32 The apprehension of bias asserted by the plaintiff in the present case seems to me to be far from self-evident. No authority cited establishes that there are grounds of automatic disqualification from hearing a case. It is always necessary to go back to the two-step process required by Ebner v Official Trustee in Bankruptcy. To that extent, at least, the broad statement of Lord Denning must give way.
33 There are several reasons why I think that no reasonable apprehension of bias arises in the present case. The first is that no inference is to be drawn from the mere acceptance by the first defendant of the brief to advise and appear for Mr Mueller. Barristers who practise in a field and are available, and subject to conditions that do not apply here, are obliged to accept briefs to advise and act in that field: see Rule 85 of the New South Wales Barristers' Rules. So there can be no reasonable apprehension of predisposition to a particular view or result merely because a barrister accepts a brief. A barrister is obliged to do the best that can be done for the client. The barrister must not mislead the Court, of course, but may call any available evidence capable of bearing upon the issues to be determined and may put any submission which may properly be put.
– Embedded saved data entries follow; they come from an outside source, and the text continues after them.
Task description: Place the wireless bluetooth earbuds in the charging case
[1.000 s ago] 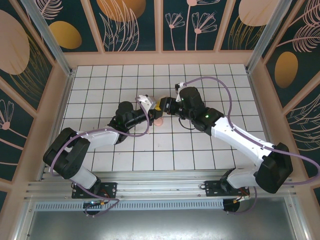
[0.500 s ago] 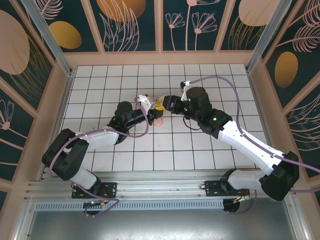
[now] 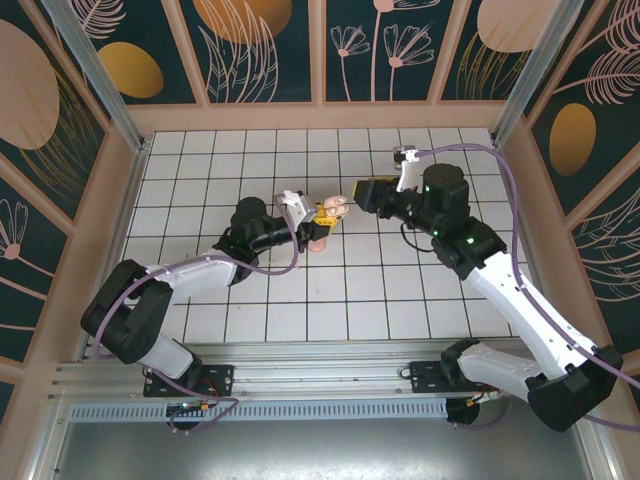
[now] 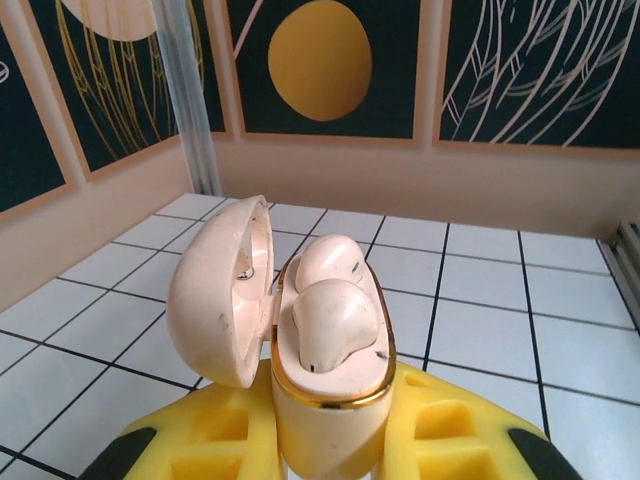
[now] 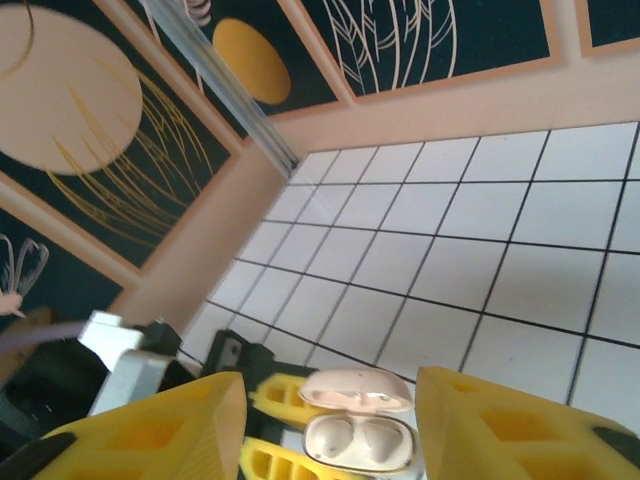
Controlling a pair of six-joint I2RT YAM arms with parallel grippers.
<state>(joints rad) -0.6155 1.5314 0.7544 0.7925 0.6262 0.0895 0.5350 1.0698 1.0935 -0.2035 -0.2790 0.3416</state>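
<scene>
charging case [image 4: 225,310] smooth glossy cream-pink plastic, faintly scuffed, with a shiny gold metallic-looking rim, earbuds [image 4: 330,320] same glossy plastic, left gripper fingers [image 4: 450,435] matt yellow plastic, table [image 4: 480,300] smooth slightly glossy white tiles.

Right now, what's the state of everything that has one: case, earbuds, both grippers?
charging case: upright, lid open, held above the table
earbuds: both seated in the charging case
left gripper: shut on the charging case
right gripper: open, empty, apart from the charging case
</scene>
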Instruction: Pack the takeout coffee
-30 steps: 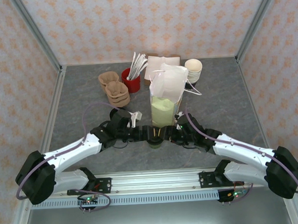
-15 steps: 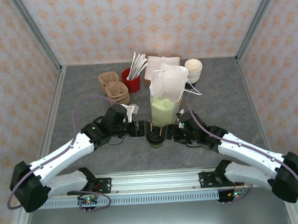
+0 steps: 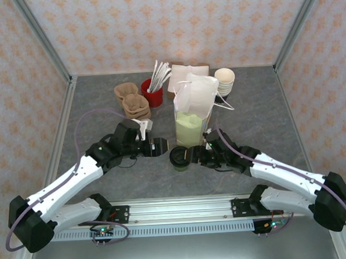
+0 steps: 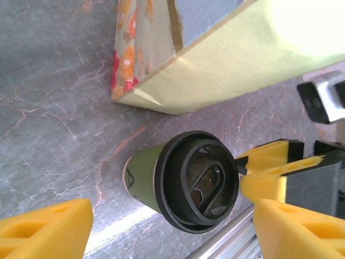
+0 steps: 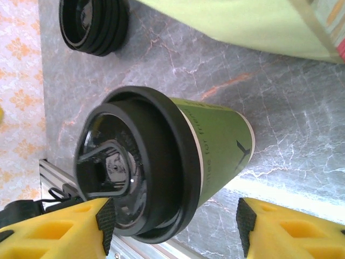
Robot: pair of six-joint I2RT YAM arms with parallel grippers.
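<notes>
The takeout coffee (image 3: 179, 158), a green paper cup with a black lid, stands upright on the table just in front of the tall paper bag (image 3: 192, 114). My right gripper (image 3: 193, 156) is at the cup's right side. In the right wrist view its jaws straddle the cup (image 5: 178, 162), open, with a gap between the right pad (image 5: 247, 224) and the cup wall. My left gripper (image 3: 161, 146) hangs open to the cup's left, apart from it. In the left wrist view the cup (image 4: 186, 186) lies ahead of my open left gripper (image 4: 172, 237), and the bag (image 4: 226, 59) is behind.
Behind the bag are a brown stack of cup carriers (image 3: 132, 102), a red cup of utensils (image 3: 152, 93), napkins (image 3: 184, 74) and stacked cream cups (image 3: 224, 79). A stack of black lids (image 5: 94, 27) lies close by. The metal rail (image 3: 183, 207) runs along the near edge.
My left gripper has drawn back to the left, off the cup. My right gripper stays at the cup, jaws a little wider.
</notes>
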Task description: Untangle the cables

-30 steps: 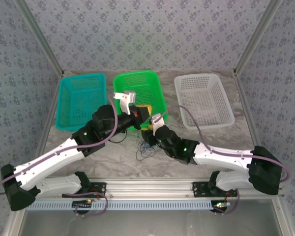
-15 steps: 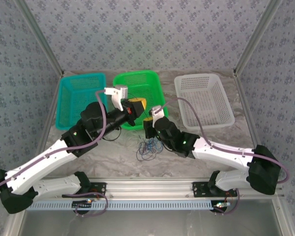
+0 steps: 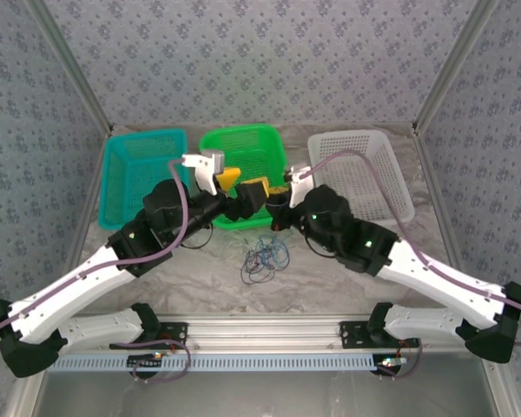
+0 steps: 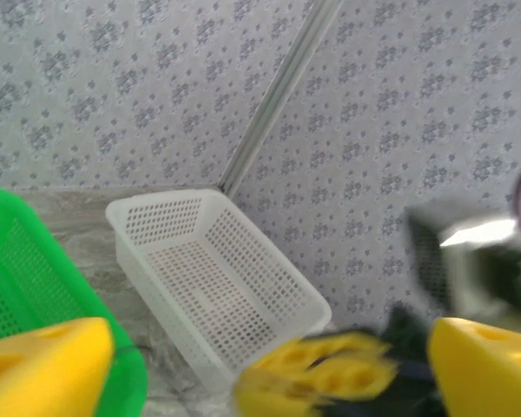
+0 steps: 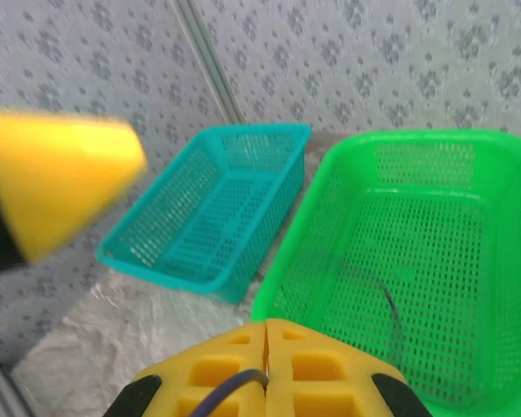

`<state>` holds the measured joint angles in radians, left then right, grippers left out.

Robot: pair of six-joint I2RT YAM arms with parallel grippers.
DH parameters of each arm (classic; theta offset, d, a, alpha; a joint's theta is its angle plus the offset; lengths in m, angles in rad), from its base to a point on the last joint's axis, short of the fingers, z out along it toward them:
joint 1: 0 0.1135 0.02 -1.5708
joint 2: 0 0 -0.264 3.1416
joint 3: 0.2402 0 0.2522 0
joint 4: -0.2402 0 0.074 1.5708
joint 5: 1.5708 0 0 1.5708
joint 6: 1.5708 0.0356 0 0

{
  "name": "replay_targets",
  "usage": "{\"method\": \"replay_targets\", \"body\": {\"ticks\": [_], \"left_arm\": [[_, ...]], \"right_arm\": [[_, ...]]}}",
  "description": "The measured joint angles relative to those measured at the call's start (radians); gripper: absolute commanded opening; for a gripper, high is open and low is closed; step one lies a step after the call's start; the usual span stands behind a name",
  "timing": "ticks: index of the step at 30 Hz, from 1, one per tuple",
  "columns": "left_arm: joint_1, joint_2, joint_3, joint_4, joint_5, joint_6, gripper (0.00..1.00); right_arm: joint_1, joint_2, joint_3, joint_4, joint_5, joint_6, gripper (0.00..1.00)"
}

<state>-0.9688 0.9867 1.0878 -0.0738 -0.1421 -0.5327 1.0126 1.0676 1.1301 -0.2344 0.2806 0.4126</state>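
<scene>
A tangle of thin blue and dark cables (image 3: 265, 258) lies in loose loops on the table in front of the green basket (image 3: 259, 155). Above it, my right gripper (image 3: 276, 195) (image 5: 267, 343) is shut, with a thin dark bluish cable strand (image 5: 236, 387) pinched between its yellow fingers. Just left of it, my left gripper (image 3: 241, 185) (image 4: 269, 347) is open wide. Its yellow fingers (image 4: 43, 365) frame the blurred right gripper. Another thin dark cable (image 5: 387, 304) lies inside the green basket (image 5: 417, 252).
Three baskets line the back of the table: teal (image 3: 143, 178) (image 5: 213, 208), green, and white (image 3: 360, 174) (image 4: 213, 278). Patterned walls and metal corner posts (image 4: 278, 87) enclose the space. Both arms cross above the table's middle.
My right gripper has risen from the cable pile toward the green basket, and the pile now lies uncovered. My left gripper has lifted slightly and moved back.
</scene>
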Motion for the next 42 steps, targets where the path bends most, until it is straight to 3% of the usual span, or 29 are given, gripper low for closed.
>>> {"method": "replay_targets", "body": {"ticks": [11,18,26,33,42], "left_arm": [[0.0,-0.117,-0.132,-0.064,0.001,0.009,0.99],[0.0,-0.061,-0.236,-0.085,0.052,0.01,0.99],[0.0,-0.042,-0.319,-0.072,0.067,0.038,0.99],[0.0,-0.027,-0.37,0.035,0.112,0.047,0.99],[-0.058,0.135,-0.37,0.229,0.2,0.099,0.97]], "right_arm": [[-0.078,0.018,0.307,-0.266,-0.058,-0.007,0.0],[-0.089,0.039,0.49,-0.317,-0.088,-0.01,0.0],[-0.11,0.066,0.552,-0.321,-0.088,-0.002,0.0],[-0.137,0.122,0.603,-0.317,-0.098,0.034,0.0],[-0.191,0.2,0.745,-0.302,-0.178,0.078,0.0]]}}
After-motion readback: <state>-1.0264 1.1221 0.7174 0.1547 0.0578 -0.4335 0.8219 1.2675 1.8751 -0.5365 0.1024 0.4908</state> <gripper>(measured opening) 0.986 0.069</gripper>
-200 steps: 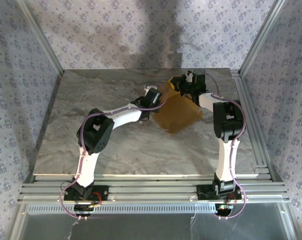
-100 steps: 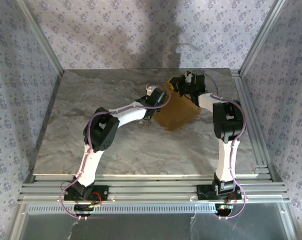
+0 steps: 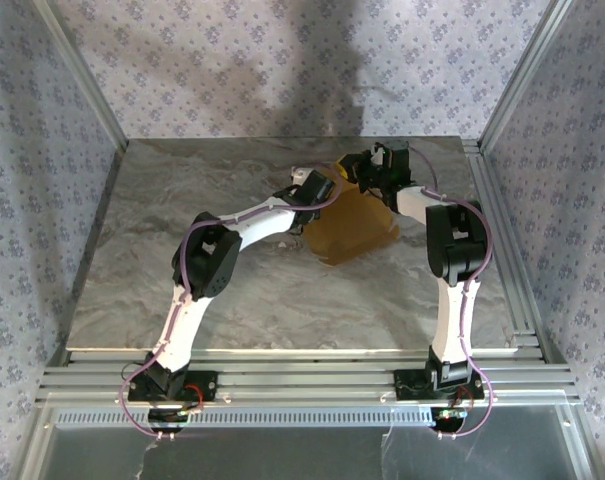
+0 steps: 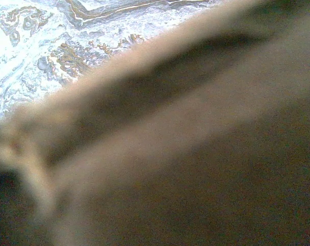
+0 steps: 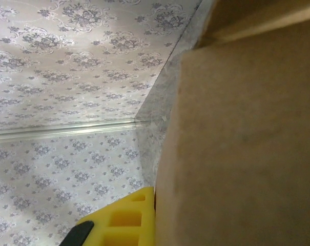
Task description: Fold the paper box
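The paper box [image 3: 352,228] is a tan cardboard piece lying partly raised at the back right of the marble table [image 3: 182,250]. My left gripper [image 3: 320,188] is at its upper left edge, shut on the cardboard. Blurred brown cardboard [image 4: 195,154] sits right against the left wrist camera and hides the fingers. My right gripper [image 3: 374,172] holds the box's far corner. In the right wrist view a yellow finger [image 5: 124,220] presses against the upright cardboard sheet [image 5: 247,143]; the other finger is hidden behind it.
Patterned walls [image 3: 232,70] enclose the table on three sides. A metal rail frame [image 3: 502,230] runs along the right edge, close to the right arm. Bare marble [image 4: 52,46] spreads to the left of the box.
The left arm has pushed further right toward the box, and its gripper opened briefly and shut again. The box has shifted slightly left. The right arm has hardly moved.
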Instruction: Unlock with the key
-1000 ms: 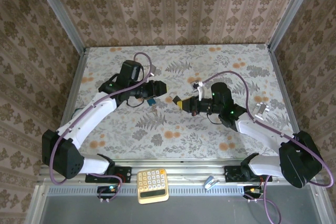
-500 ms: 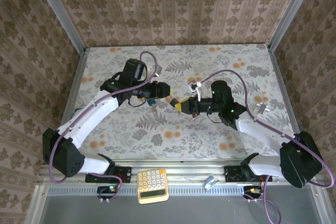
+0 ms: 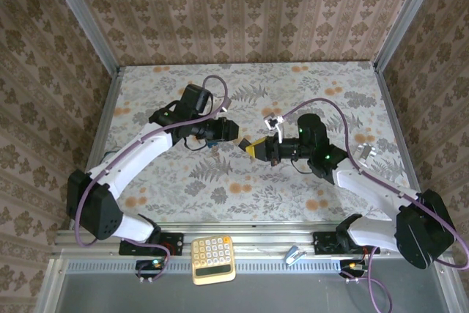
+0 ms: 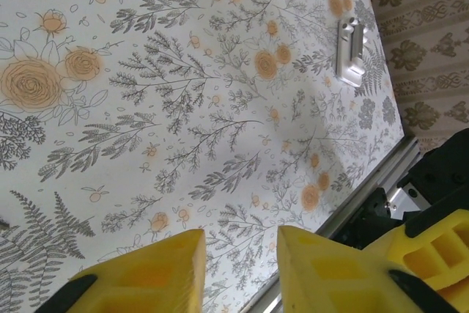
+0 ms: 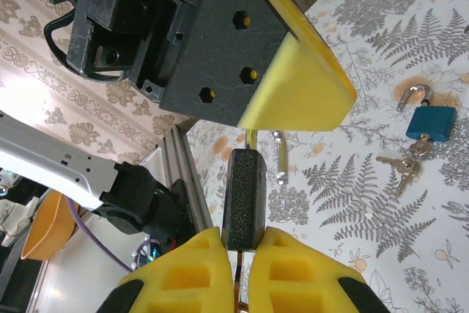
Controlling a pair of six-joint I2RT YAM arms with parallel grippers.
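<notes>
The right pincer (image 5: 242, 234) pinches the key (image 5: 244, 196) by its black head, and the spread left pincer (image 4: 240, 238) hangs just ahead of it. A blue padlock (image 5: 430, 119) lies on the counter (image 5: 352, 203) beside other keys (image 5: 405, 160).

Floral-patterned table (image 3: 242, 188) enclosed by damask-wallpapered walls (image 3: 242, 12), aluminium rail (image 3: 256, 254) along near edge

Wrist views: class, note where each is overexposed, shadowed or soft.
Right wrist view: the key in the right tool is sharp, the lower-left background washes out. Left wrist view: a soft shadow crosses the table; the fingers of the left tool look slightly soft.
</notes>
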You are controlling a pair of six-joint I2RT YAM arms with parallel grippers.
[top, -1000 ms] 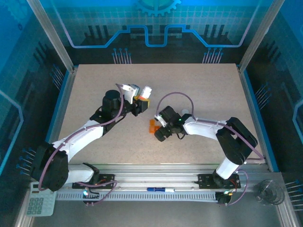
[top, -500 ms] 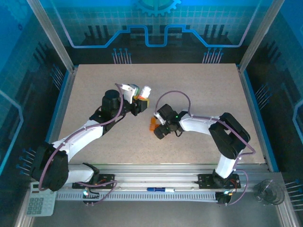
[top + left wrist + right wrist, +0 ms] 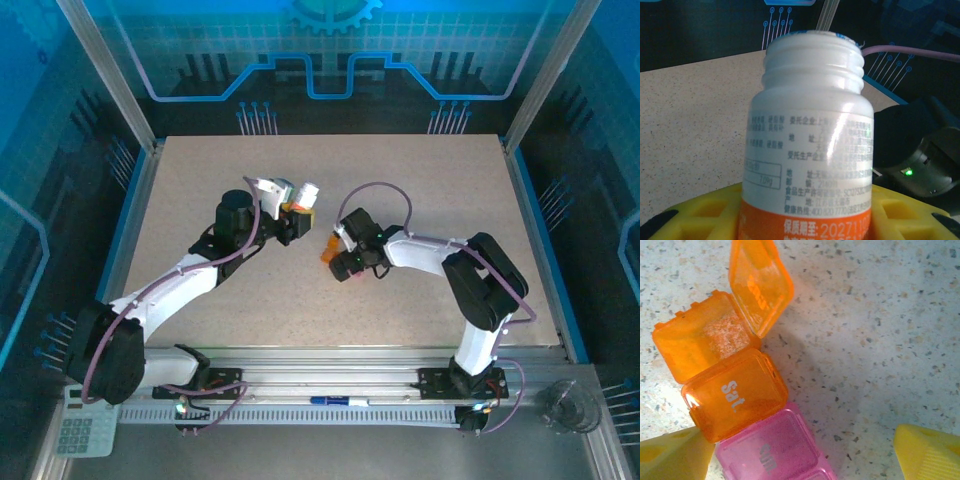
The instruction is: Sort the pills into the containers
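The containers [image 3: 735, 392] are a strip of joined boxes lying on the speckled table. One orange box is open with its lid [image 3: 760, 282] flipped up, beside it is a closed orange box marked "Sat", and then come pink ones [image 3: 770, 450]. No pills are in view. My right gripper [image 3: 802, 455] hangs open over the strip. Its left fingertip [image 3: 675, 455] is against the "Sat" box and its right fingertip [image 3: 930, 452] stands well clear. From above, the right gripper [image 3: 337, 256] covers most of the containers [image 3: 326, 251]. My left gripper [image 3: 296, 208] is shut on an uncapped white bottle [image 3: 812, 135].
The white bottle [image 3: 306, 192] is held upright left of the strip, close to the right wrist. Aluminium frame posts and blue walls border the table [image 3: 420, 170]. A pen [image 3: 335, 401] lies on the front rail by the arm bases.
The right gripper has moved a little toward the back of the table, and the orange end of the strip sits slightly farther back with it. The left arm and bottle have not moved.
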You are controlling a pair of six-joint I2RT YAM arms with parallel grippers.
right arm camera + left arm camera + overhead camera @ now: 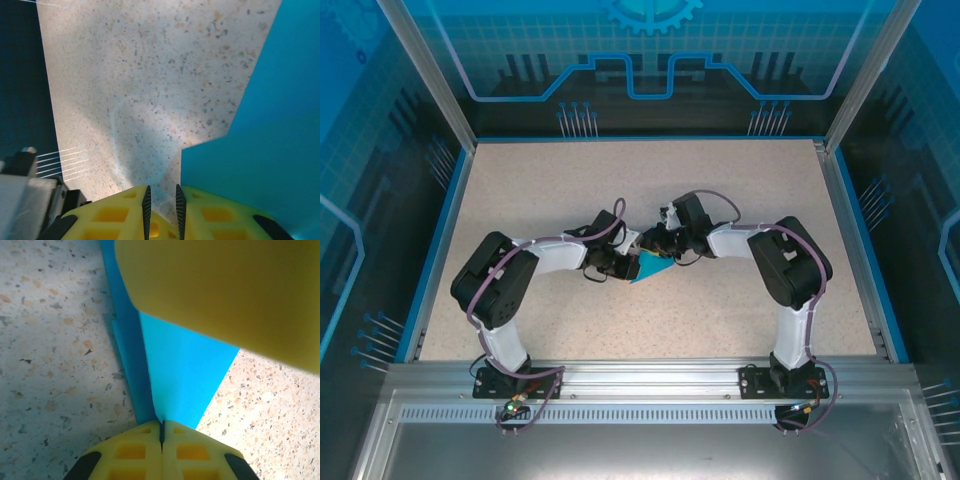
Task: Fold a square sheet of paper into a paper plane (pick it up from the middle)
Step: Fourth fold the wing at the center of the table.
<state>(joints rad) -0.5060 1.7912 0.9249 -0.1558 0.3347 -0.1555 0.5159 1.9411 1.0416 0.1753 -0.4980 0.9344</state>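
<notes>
Left jaws shut tight on the folded paper [180, 380] — likely pinning its crease; right jaws slightly parted, empty, paper just beside them.

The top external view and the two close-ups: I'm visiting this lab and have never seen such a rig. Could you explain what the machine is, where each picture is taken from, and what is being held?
The machine is two robot arms, the left arm and the right arm, bolted at the near edge of a speckled table. The wide picture comes from a fixed camera above and behind them. The two close-ups come from a camera on each wrist, so each arm's own yellow tool shows at the bottom. Between the arms is a teal paper with a fold in it. The left tool is shut on it. The right tool stands slightly open beside the paper, with nothing between its fingers.
</notes>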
The views incorporated in a barrister's submissions do not have to be the views of the barrister. Barristers commonly espouse views on behalf of their clients which are not their own. Fair-minded lay observers are taken to know this. The position is different in an announcement by a Tribunal member about a statement of law or a finding of fact. That is more than an argument espousing a view not held by the speaker. It is a statement of a position arrived at after hearing evidence and arguments both ways.
34 It follows that even if the first defendant were to take a position in Mr Mueller's case on a particular fact or series of facts, there would be no reasonable apprehension that he would take the same position on the same facts in adjudicating the case between the plaintiff and the third defendant.